Written and Directed by Christopher McQuarrie / Starring Tom Cruise, Jeremy Renner and Rebecca Ferguson
Ilsa Faust: We only think we’re fighting for the right side because that’s what we choose to believe.
You know that scene from the MISSION IMPOSSIBLE: ROGUE NATION trailer where Tom Cruise hangs on for dear life to the side of an airplane as it takes off into the sky? In the trailer, this is the pinnacle of excitement designed to most entice you to see the film. In the film itself, directed by Christopher McQuarrie (JACK REACHER), this is literally the very first scene. It’s a bold move to put it mildly. Where do you go from there? Does every other stunt pale in comparison or do Cruise and company keep you exhilarated for the next two hours? You think to yourself, “They can’t possibly keep this level of energy up for the rest of the film. That’s impossible.” And then you remember that it is specifically their mission to do just that.
ROGUE NATION is the fifth instalment in the nearly 20-year-old franchise and lead actor Cruise, reprising the role he plays best, Ethan Hunt, is now 53 years old. Despite this, the franchise shows no signs of slowing in the least. The opener was just a teaser for the real mission, which involves bringing down a covert terrorist group known as The Syndicate. Ethan and his crew (Simon Pegg, Jeremy Renner and Ving Rhames all returning) have yet to collect any concrete evidence that The Syndicate even exists and, after causing mass destruction to property of import the world over, the C.I.A., as led by Alec Baldwin, call for the dissolution of I.M.F., the fictional Impossible Missions Force that Ethan works for. Worse yet, Ethan is branded a danger to society and the C.I.A. makes it their primary mission to find him and bring him in. Naturally, Ethan is having none of this. He has a terrorist organization to bring down single handedly after all. The question as to whether Ethan is an asset or a liability runs throughout.
As exciting and entertaining as ROGUE NATION is, I do have a couple of minor complaints. The first stems from the hearings that take down the I.M.F. In doing so, McQuarrie takes a moment to laugh at the implausibility of these impossible missions. Baldwin is a master humourist as we all know but while using his talents to point out how outlandish some of the destruction the I.M.F. has caused in past missions (like a slide show that presents the Kremlin before Ethan broke into it, looking majestic, and the Kremlin in total shambles after Ethan broke into it) is amusing, yes, it also runs the risk of going too far, turning the film itself into a farce. I’m all for a little self referential nudging here and there but McQuarrie goes there a few too many times, which nearly derails the seriousness of the mission at hand.

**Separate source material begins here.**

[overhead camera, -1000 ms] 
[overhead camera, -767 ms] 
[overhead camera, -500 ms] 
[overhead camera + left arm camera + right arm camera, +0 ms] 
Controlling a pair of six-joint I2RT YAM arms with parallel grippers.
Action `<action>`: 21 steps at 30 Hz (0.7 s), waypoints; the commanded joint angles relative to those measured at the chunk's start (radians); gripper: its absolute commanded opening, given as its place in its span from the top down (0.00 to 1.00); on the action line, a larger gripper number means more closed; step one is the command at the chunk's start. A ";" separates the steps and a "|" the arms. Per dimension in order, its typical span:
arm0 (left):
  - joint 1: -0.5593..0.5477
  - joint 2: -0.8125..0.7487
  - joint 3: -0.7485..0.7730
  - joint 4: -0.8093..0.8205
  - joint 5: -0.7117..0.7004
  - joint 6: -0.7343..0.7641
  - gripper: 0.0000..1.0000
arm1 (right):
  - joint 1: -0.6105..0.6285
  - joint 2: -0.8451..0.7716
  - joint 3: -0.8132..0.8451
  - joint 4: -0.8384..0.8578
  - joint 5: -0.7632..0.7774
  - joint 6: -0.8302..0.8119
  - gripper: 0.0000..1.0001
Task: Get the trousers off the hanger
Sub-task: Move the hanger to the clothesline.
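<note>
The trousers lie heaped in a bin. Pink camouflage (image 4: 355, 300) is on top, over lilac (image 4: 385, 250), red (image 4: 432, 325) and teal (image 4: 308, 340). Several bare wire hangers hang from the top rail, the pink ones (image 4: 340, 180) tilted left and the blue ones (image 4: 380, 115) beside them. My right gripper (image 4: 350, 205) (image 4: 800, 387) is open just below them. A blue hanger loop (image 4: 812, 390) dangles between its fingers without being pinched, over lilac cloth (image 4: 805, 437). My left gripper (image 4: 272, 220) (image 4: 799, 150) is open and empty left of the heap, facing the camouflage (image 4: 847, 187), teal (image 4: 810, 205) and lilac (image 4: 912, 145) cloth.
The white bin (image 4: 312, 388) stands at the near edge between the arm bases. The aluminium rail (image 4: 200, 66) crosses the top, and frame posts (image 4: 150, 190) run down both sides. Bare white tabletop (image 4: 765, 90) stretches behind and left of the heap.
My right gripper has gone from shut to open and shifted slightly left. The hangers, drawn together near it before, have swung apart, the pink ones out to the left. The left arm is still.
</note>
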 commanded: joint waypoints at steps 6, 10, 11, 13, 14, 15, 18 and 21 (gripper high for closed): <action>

It wouldn’t be a MISSION IMPOSSIBLE movie if there weren’t a beautiful woman to make Ethan question himself or his next moves. Rebecca Ferguson plays double agent (or triple agent maybe) Ilsa Faust. At a time when the question of what a strong female character in Hollywood really is, I believe Ilsa is the perfect example of how strength can very easily be undermined by how a woman is both shot and used to forward the plot. Sure, Ilsa can kick some serious ass, which is Hollywood for strong woman, but until she can sit in a room with the rest of the boys and not come out of the pool in a bathing suit first, she is still inferior. When you frame a woman’s body as she walks up the stairs in an elegant gown so that we don’t see her face and are encouraged to stare directly at her ass, or when you have her get into position to shoot someone by raising one leg so the slit in her gown exposes every inch of the other leg, you remove whatever power she had by making her nothing more than an object. It doesn’t help matters either that she is not at all trustworthy and beguiles the hero with her beauty so he doesn’t know what to think anymore. In the end, her sexuality becomes her strongest suit, her greatest weapon and her ultimate undoing.
McQuarrie’s penchant for the increasingly dated male gaze aside, MISSION IMPOSSIBLE: ROGUE NATION is a stirring adventure and a worthy successor to the last instalment, MISSION IMPOSSIBLE: GHOST PROTOCOL, directed by Brad Bird, and first instalment directed by Brian De Palma, which remains the greatest of the bunch. It stumbles in its approach when it strays away from the actual mission at hand but when the action is in full force, ROGUE NATION truly achieves the impossible – which is giving an audience that thinks it has already seen it all, fresh and original feats that genuinely seem inconceivable but still somehow end up totally believable and just plain thrilling.